Figure 15: 100 Mbps Ethernet read performance competitive comparison (click to enlarge)
The 2100's read performance is lower than both of the Buffalo products, except at the 128 MB file size. But the Buffalo products' write speeds drop off at larger file sizes, giving the 2100 the upper hand.
Figure 16: 100 Mbps Ethernet write performance competitive comparison (click to enlarge)
Read performance with a Gigabit Ethernet connection shows that the Buffalo Gigabit LinkStation and TeraStation in RAID 1 mode generally turn in superior performance except for the 128 MB file size runs. Keep in mind that the Buffalo results are produced without the benefit of jumbo frames. Also of note is the large drop in performance for the TeraStation when run in JBOD mode.
Figure 17: Gigabit Ethernet Read performance competitive comparison (click to enlarge)

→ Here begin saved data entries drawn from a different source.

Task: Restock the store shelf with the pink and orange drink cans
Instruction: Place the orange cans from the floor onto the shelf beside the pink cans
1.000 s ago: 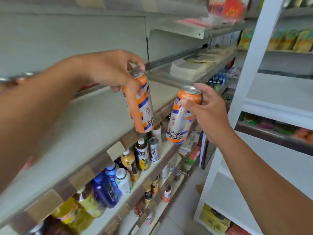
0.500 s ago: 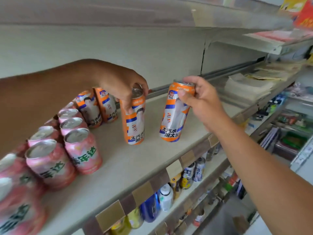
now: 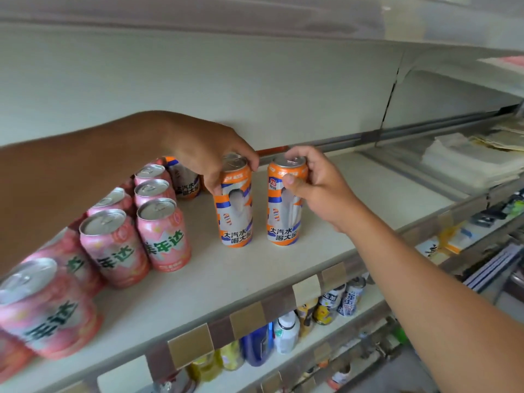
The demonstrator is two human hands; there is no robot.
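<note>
One shelf (image 3: 283, 268) carries the cans. Pink cans (image 3: 163, 234) stand in rows at its left, grouped by kind. Right of them the left orange can (image 3: 235, 217) and right orange can (image 3: 283, 219) stand upright, near but apart, seemingly set down. Left hand (image 3: 208, 156) clamps the first at its top, right hand (image 3: 320, 191) the second, apparently to steady them before release.

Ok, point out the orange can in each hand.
Left orange can (image 3: 236, 214), head view, on the pale panel of its label.
Right orange can (image 3: 282, 219), head view, on the pale panel of its label.
</note>
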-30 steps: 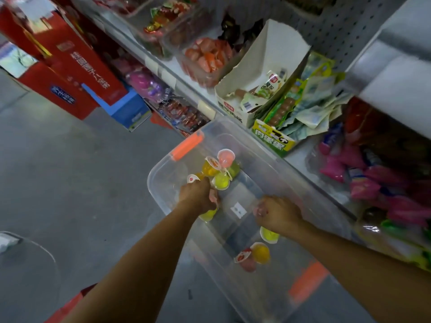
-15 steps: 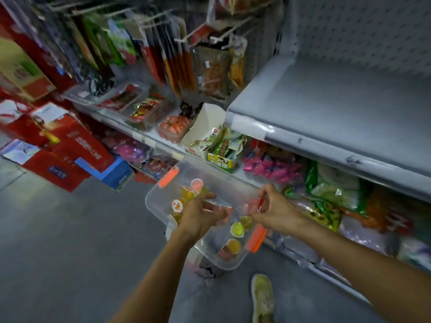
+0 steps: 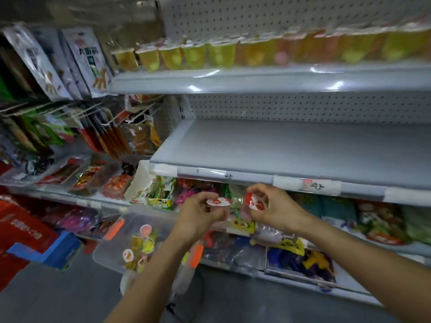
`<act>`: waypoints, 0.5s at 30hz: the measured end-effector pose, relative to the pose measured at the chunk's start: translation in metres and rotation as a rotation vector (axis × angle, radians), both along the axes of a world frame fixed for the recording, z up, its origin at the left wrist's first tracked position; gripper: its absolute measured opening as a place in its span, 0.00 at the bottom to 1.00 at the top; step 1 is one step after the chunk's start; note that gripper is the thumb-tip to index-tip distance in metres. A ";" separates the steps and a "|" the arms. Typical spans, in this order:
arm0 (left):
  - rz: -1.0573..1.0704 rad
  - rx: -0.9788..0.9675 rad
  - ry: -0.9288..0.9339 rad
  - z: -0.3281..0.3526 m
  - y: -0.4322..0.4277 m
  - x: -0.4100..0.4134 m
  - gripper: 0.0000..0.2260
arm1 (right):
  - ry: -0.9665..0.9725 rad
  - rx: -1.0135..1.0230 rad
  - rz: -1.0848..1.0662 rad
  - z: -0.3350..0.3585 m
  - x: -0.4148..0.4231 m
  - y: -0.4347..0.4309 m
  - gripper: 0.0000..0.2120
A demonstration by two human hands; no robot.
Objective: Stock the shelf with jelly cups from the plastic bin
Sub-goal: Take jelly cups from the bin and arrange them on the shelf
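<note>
My left hand point(image 3: 200, 212) grips a small jelly cup point(image 3: 218, 202) with a white and red lid, held upright. My right hand point(image 3: 275, 209) holds another red-lidded jelly cup point(image 3: 254, 202), its lid tilted toward the left. Both hands are raised just below the front edge of a bare grey shelf point(image 3: 291, 148). The clear plastic bin point(image 3: 112, 250) with orange latches sits lower left and holds several jelly cups point(image 3: 140, 245). A blurred row of yellow and orange jelly cups point(image 3: 233, 53) lines the shelf above.
Snack bags point(image 3: 88, 59) hang on pegs at the left. Trays and an open white carton of snacks point(image 3: 144, 183) fill the lower left shelf. Packaged goods point(image 3: 377, 220) crowd the shelf under the grey one. Red and blue boxes point(image 3: 35, 238) stand on the floor at the left.
Both hands have come up out of the bin, each with a jelly cup, toward the grey shelf. My view has tilted upward, bringing the upper shelf of cups into sight.
</note>
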State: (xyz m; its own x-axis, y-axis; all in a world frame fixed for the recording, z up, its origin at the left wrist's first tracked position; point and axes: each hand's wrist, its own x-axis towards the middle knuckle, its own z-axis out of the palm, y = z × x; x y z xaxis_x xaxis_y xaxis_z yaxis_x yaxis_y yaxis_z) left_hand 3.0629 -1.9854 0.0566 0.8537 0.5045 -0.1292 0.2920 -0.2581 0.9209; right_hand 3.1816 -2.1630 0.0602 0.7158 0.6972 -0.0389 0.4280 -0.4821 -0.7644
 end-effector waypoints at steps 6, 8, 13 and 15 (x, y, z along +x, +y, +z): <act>-0.093 0.061 -0.082 0.051 -0.113 0.039 0.15 | -0.097 0.027 -0.061 0.061 0.020 -0.134 0.24; -0.115 0.070 -0.118 0.067 -0.156 0.055 0.13 | -0.157 0.018 -0.076 0.081 0.031 -0.180 0.23; -0.162 0.110 -0.200 0.103 -0.262 0.099 0.14 | -0.246 0.011 -0.131 0.127 0.055 -0.287 0.14; -0.183 0.122 -0.246 0.119 -0.298 0.115 0.13 | -0.272 0.046 -0.156 0.144 0.065 -0.324 0.12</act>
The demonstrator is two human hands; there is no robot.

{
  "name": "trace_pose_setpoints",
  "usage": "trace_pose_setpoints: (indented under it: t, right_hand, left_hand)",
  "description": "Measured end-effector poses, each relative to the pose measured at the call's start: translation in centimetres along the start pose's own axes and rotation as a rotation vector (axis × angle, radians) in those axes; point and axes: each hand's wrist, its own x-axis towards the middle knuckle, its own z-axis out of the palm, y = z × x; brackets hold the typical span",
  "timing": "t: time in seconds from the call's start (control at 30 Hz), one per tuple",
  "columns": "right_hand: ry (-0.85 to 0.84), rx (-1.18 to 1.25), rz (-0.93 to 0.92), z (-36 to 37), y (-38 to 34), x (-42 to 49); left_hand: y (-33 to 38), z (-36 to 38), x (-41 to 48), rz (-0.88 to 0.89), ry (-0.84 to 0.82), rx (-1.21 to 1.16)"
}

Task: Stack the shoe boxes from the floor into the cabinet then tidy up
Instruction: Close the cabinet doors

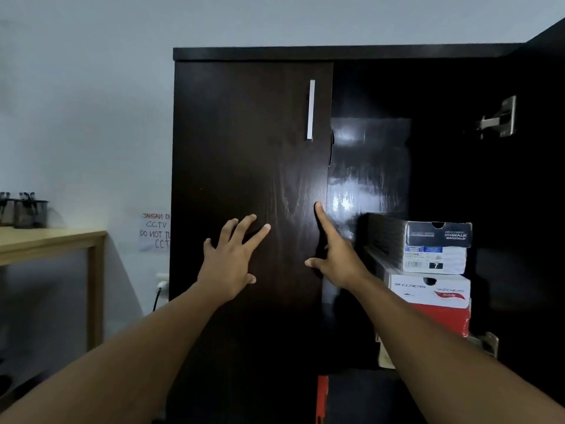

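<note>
Forearms, two of them, reach forward to the dark cabinet (336,53) in the head view. The left hand (232,258) lies flat on the closed left door (244,148), fingers spread, holding nothing. The right hand (334,258) rests at that door's free edge, index finger straight up and thumb out, its other fingers hidden. Inside the open right half, one dark shoe box (437,237) sits on one white-and-red shoe box (428,298), two in all. Two mesh pots (30,214) stand on the table (46,243) at left.
</note>
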Motion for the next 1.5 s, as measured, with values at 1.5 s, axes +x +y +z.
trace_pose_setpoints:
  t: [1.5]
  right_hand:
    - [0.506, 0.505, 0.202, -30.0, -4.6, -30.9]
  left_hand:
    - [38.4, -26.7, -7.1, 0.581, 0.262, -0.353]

There is little difference among the products when it comes to write performance, except for the Thecus when run with 4K jumbo frames. Once again, the downward performance trend below 128 MB file size is due to decreasing caching effects.
Figure 18: Gigabit Ethernet Write performance competitive comparison (click to enlarge)
I also ran a couple of drag-and-drop file copy tests to provide a different perspective on performance. These were done with a different computer than the iozone tests - Dell Inspiron 1000, 2.2 MHz Mobile Intel Celeron, 320 MB RAM, Win XP Home SP2 - with the 2100 in RAID 1 mode. The results below are averages of multiple runs of moving a directory tree containing just over a gigabyte.
100 Mbit Ethernet
From Thecus to Laptop: around 3:00
From Laptop to Thecus: around 4:45
1000 Mbit Ethernet (no Jumbo Frames)
From Thecus to Laptop: around 2:20
From Laptop to Thecus: around 2:30
I also read and wrote a file sized at over 1 GB to the Thecus to check for the large file problem that exists with some Linux-based drives. Both read and write completed in under three minutes with a Gigabit Ethernet connection.